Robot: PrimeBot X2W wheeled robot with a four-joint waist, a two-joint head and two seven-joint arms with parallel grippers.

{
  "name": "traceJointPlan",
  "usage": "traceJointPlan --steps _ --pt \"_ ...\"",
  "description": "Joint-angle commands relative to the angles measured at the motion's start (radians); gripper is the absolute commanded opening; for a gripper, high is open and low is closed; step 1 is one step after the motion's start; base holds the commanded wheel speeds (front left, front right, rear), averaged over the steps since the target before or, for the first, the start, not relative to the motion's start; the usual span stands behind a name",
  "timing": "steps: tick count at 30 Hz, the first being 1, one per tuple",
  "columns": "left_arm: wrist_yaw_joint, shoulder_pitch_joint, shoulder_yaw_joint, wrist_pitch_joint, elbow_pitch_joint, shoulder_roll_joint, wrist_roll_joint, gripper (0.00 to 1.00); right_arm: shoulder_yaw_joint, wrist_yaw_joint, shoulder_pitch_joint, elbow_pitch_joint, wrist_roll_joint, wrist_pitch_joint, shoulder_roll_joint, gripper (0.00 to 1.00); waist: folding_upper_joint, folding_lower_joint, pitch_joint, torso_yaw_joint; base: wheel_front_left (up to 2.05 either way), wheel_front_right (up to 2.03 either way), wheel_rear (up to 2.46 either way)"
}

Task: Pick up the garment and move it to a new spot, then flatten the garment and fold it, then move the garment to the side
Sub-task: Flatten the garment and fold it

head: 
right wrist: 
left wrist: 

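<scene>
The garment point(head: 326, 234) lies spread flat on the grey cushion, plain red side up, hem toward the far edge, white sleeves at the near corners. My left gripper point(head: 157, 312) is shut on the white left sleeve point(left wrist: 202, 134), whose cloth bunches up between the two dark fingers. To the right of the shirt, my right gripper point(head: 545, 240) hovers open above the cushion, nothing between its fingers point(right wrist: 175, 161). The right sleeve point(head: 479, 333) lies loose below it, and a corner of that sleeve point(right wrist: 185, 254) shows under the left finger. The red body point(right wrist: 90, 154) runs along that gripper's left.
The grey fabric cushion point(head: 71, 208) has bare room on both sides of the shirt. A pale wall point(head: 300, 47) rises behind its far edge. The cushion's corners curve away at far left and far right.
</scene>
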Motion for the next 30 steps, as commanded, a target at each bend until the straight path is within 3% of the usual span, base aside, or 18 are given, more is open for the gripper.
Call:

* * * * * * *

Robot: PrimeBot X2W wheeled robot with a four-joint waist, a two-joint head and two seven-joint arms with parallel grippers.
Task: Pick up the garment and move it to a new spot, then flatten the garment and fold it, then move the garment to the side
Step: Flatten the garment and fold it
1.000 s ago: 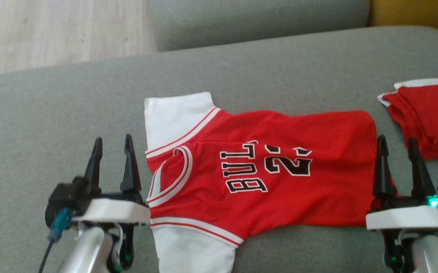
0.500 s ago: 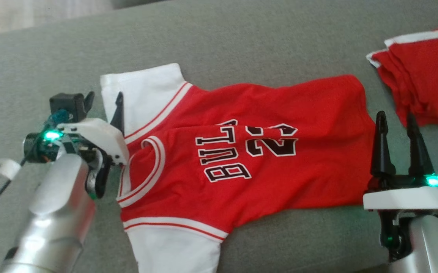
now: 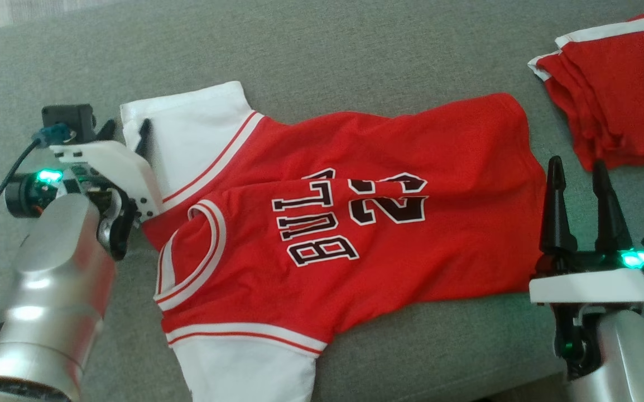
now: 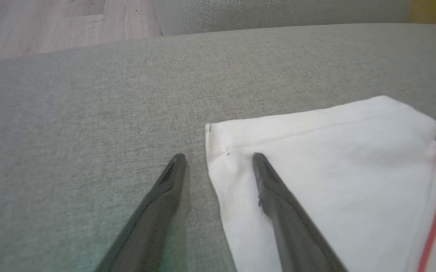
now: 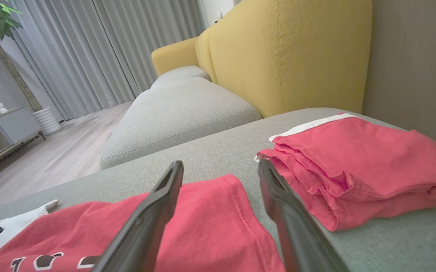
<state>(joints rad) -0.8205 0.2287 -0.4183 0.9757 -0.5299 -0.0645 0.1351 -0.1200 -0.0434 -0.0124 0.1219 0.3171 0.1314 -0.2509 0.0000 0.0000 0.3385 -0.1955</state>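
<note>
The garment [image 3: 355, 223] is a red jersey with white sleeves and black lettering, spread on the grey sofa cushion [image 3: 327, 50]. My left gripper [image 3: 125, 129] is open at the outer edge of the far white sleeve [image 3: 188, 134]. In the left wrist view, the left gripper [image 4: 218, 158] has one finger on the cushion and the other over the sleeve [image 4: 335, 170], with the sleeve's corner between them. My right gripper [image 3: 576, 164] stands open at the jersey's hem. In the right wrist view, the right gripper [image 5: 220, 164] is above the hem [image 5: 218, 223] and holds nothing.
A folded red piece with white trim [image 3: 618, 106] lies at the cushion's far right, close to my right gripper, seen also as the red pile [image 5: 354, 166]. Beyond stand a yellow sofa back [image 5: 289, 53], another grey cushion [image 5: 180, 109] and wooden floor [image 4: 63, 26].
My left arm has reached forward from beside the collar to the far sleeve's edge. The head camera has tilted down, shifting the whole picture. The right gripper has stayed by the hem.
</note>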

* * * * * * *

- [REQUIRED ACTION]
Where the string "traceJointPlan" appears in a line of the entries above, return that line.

- [THE COMPLETED TASK]
  "name": "traceJointPlan",
  "usage": "traceJointPlan --steps _ --pt \"_ ...\"",

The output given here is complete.